→ **Supplied material**:
□ □ □ □ □ □ □

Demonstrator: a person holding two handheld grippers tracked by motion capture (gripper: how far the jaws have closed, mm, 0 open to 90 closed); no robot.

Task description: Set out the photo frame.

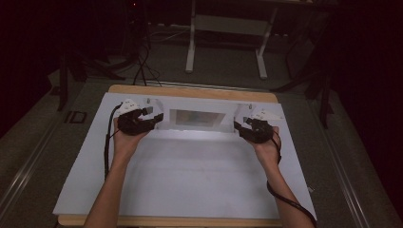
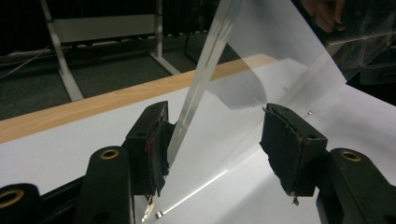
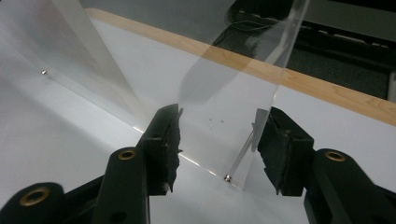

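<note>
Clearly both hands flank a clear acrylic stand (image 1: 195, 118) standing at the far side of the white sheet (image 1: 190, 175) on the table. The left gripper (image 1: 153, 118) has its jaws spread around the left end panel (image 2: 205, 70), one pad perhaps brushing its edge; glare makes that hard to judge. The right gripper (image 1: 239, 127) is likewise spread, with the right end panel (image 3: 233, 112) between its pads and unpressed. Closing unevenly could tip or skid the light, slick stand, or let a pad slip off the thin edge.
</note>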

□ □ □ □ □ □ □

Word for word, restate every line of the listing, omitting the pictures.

Demonstrator: a person holding two handheld grippers tracked by motion capture (gripper: how far the jaws have closed, mm, 0 open to 90 closed); no robot.

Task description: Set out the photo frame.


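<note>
Clearly both hands flank a clear acrylic stand (image 1: 195, 118) standing at the far side of the white sheet (image 1: 190, 175) on the table. The left gripper (image 1: 153, 118) has its jaws spread around the left end panel (image 2: 205, 70), one pad perhaps brushing its edge; glare makes that hard to judge. The right gripper (image 1: 239, 127) is likewise spread, with the right end panel (image 3: 233, 112) between its pads and unpressed. Closing unevenly could tip or skid the light, slick stand, or let a pad slip off the thin edge.
</note>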

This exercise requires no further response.